The Affordable Care Act is being litigated.

Again.

Several previous health law cases involved huge issues of constitutional policies. The big 2012 Supreme Court case engaged central questions of modern government: Is it constitutionally permissible to require millions of people to purchase health coverage to stabilize our national health-care market? Is it overly coercive to deploy the federal government’s huge Medicaid leverage to induce states to expand coverage? In separate litigation, the Supreme Court is being asked to decide the appropriate boundaries between employers’ and employees’ religious liberties in deciding matters such as contraceptive coverage.
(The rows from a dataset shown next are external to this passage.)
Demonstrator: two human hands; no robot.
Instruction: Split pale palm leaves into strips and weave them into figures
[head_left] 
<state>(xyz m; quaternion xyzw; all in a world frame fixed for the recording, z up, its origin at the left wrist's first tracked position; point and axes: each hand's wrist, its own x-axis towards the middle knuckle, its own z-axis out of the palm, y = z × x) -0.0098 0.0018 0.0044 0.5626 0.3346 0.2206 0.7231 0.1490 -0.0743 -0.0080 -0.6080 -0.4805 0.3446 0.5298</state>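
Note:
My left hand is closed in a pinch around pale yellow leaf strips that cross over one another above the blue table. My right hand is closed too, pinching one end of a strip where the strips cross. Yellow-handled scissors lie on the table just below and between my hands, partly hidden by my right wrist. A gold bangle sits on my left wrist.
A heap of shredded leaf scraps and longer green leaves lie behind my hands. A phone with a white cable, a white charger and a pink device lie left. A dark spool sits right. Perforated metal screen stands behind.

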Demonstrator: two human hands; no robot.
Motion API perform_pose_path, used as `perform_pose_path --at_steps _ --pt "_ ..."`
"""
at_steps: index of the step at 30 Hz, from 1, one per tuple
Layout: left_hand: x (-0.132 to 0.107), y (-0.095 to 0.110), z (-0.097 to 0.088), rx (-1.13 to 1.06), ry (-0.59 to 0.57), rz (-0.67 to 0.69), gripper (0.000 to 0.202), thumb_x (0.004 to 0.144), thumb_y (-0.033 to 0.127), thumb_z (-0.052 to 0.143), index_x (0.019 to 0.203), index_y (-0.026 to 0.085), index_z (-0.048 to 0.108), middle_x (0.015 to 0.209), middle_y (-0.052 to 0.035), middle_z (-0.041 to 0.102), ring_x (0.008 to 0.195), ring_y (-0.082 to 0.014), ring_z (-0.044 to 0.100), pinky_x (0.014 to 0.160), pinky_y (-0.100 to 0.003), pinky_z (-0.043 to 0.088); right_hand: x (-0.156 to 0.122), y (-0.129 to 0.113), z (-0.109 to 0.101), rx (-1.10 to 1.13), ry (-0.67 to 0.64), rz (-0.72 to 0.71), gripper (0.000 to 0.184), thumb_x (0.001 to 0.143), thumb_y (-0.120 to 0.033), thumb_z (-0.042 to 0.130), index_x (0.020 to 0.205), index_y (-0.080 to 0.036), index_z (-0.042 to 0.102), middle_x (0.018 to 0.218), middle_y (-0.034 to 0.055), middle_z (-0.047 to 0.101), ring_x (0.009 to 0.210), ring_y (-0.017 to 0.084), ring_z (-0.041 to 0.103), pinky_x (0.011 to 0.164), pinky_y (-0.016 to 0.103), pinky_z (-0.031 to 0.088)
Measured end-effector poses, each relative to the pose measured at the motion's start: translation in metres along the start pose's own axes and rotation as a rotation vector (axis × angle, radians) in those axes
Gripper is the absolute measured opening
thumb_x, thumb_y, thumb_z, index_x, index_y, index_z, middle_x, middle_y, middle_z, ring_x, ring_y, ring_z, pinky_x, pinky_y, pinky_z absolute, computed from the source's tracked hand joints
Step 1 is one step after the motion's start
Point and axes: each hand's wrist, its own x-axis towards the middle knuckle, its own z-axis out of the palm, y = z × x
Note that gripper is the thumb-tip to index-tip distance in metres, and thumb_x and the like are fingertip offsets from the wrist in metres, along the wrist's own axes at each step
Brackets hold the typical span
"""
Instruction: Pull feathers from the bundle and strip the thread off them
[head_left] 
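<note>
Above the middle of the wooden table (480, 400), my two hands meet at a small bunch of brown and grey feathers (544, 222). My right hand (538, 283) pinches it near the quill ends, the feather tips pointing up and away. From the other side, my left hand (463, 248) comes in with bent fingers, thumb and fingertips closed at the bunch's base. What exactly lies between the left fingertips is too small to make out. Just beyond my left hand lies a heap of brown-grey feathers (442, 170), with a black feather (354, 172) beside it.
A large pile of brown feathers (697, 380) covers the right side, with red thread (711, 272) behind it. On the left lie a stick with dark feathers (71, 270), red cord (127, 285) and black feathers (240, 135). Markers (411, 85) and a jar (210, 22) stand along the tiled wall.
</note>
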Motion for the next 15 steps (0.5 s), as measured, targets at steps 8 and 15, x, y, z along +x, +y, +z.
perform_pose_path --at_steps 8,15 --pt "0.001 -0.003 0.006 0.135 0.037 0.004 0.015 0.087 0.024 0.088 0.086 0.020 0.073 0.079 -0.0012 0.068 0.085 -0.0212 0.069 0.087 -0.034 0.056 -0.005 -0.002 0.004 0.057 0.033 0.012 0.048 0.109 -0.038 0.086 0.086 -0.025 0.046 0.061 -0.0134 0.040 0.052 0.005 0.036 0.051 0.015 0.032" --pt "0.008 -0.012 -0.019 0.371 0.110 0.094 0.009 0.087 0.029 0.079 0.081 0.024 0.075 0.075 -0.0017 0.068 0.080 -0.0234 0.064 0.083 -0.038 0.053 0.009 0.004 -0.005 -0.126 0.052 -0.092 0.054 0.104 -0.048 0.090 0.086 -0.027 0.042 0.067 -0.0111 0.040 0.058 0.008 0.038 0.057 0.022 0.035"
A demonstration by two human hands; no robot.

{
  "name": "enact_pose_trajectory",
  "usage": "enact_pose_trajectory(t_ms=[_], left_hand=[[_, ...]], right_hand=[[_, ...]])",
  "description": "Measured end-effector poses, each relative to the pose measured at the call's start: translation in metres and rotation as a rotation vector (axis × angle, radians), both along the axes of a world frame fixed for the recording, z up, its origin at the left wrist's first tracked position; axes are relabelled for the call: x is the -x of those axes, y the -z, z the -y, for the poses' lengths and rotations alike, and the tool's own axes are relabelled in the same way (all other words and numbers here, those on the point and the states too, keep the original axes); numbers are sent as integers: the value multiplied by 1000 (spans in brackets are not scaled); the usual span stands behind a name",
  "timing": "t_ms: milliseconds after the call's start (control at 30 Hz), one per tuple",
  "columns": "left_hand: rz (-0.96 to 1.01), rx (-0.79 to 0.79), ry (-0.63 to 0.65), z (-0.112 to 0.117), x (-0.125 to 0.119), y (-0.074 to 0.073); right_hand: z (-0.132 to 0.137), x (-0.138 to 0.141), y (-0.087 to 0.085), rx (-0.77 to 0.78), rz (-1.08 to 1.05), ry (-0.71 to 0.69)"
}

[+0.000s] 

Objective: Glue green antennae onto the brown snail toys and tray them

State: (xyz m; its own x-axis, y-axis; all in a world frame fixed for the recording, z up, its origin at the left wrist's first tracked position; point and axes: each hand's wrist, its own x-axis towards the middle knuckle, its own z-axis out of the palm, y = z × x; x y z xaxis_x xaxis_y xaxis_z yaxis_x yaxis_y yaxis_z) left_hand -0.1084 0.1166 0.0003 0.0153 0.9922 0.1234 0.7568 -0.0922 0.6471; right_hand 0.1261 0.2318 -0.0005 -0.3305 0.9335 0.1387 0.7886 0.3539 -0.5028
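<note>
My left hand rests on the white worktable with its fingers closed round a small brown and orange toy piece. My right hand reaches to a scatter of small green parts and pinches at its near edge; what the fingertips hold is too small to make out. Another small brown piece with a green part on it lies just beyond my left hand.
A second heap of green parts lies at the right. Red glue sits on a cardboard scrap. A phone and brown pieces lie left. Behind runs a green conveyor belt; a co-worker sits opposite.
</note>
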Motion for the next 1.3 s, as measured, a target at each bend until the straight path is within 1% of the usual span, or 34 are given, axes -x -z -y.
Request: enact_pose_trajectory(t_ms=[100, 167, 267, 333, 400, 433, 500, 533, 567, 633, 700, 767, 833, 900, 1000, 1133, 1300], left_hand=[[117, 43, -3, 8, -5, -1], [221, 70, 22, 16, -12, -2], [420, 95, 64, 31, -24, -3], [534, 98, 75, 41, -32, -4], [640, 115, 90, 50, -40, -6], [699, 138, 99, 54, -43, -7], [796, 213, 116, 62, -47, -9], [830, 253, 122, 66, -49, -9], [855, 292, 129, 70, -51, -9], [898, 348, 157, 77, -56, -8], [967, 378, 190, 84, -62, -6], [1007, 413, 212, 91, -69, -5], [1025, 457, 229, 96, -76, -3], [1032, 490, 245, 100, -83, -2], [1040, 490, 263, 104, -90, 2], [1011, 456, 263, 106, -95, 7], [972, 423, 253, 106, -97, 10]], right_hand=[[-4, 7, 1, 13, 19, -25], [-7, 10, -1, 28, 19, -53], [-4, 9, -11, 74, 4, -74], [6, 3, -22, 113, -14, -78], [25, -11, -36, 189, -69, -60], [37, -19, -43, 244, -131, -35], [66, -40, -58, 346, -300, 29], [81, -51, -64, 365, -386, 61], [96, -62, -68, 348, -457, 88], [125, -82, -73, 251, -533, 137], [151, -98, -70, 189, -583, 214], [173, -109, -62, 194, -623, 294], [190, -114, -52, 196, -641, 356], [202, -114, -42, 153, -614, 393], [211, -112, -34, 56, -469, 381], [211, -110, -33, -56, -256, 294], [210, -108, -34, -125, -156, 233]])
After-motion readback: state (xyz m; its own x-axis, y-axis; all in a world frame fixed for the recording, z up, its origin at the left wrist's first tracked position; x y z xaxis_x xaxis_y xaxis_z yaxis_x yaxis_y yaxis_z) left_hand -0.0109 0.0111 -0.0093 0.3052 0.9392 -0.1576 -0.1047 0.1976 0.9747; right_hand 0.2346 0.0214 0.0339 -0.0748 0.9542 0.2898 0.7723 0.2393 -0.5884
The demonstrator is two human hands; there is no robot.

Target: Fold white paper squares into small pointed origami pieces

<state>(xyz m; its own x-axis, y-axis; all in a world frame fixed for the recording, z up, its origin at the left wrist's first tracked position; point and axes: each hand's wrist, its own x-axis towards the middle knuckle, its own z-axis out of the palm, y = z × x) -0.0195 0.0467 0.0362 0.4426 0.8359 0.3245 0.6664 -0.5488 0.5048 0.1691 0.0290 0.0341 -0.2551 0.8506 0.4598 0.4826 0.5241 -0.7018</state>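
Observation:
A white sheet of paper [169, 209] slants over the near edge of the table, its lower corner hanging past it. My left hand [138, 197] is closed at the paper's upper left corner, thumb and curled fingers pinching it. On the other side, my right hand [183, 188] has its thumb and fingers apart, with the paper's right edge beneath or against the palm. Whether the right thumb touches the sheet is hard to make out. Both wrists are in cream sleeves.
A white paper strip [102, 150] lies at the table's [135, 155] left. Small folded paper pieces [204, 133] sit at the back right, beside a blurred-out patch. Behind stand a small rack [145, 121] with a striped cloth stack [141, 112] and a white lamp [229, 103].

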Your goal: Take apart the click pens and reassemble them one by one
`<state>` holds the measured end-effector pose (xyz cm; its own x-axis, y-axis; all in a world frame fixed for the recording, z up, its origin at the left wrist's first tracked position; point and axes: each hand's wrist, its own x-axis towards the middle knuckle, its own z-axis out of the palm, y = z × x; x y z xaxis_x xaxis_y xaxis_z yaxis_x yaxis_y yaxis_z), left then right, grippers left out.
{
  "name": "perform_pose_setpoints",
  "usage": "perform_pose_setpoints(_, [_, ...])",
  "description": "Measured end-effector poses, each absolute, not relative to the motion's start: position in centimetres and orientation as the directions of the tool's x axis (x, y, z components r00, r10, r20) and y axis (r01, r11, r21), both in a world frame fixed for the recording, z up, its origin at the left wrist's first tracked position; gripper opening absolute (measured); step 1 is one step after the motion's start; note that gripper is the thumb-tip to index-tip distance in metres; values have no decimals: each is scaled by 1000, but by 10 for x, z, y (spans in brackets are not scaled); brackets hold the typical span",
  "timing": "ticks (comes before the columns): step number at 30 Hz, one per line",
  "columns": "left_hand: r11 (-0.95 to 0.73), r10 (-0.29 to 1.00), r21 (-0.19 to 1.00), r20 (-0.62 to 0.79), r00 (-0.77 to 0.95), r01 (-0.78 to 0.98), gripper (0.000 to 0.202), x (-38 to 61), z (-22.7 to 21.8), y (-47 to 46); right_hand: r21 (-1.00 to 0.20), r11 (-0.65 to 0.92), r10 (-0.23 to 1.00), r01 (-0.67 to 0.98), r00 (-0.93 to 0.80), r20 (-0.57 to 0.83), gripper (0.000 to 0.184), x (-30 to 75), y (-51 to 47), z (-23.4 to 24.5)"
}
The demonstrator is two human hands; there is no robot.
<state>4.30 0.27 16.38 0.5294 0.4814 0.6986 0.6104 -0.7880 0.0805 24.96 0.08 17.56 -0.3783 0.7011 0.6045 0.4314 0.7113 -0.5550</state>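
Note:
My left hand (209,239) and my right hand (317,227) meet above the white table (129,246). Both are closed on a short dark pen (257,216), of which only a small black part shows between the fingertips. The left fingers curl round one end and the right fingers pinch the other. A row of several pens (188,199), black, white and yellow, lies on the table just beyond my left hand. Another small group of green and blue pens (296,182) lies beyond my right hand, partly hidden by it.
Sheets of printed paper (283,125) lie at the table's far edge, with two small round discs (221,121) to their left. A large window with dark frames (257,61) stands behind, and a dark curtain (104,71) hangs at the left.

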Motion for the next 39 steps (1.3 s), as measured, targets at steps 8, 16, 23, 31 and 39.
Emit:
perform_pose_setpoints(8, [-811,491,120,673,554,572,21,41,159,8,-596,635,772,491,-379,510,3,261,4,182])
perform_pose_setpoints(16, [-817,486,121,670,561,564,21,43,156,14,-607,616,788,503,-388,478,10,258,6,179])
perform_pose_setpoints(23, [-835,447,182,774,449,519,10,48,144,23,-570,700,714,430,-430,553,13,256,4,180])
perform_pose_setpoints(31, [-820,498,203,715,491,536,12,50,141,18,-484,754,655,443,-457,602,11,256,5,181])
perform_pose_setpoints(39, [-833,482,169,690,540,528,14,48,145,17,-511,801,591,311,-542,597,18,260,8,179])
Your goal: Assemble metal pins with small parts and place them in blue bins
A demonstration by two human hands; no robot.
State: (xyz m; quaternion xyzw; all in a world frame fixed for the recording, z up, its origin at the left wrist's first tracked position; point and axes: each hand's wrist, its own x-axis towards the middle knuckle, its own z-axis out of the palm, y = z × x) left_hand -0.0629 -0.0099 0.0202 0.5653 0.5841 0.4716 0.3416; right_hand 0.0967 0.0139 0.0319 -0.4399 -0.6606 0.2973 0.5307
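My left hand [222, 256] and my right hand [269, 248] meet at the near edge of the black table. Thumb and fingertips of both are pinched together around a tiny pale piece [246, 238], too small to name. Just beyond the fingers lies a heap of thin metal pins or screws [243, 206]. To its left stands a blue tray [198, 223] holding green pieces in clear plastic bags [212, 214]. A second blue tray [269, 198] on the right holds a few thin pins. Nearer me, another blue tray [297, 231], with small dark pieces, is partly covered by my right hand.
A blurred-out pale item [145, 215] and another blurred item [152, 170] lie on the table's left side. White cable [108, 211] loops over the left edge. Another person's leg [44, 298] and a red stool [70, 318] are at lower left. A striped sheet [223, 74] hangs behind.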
Whatever one believes about these cases, litigants on every side had asked the courts to engage unavoidable large questions about the size, scope and regulatory authority of U.S. government.

Another lawsuit is now being pursued, Halbig v. Sebelius, which also poses another potential threat to the Affordable Care Act. Unlike these other cases, Halbig is not rooted in weighty constitutional or political principles. Simply put, it is a nuisance lawsuit that seizes on a sloppy but obvious drafting error to undermine the obvious intent of the new law.

To be a bit more precise, one section of the Affordable Care Act authorizes federal subsidies for health coverage obtained on an “Exchange established by the State under section 1311. ” This key passage should have been written to include all of the exchanges, including the exchanges established by the federal government in 34 states across the country.

Under the plaintiff’s interpretation, Obamacare would only authorize exchange subsidies to help people purchase insurance within the minority of states that agreed to establish their own state exchanges. Millions of consumers in 34 states that have implemented a federal exchange would therefore be excluded from affordability credits so central to health reform.

As a matter of legislative history, Congress intended these exchange subsidies to be available regardless of the entity administering the exchanges. I followed the legislative and policy debate closely. Everyone on all sides understood the law’s intent perfectly well. To cite one obvious example, Republican and Democratic legislators routinely cite Congressional Budget Office cost estimates which presume that exchange subsidies would be available in all fifty states.

In statehouses across the country, legislators debated whether to establish state exchanges or to instead leave this task to the federal government. Antagonists bitterly disagreed about many aspects of the new law. Maybe someone, in some state, argued that the decision to establish a federal exchange would prevent consumers from receiving these subsidies. If so, I’ve never heard of this person. Had state policymakers or private insurers seriously believed that billions of dollars in exchange subsidies were at risk, few states would have chosen to operate a federal exchange.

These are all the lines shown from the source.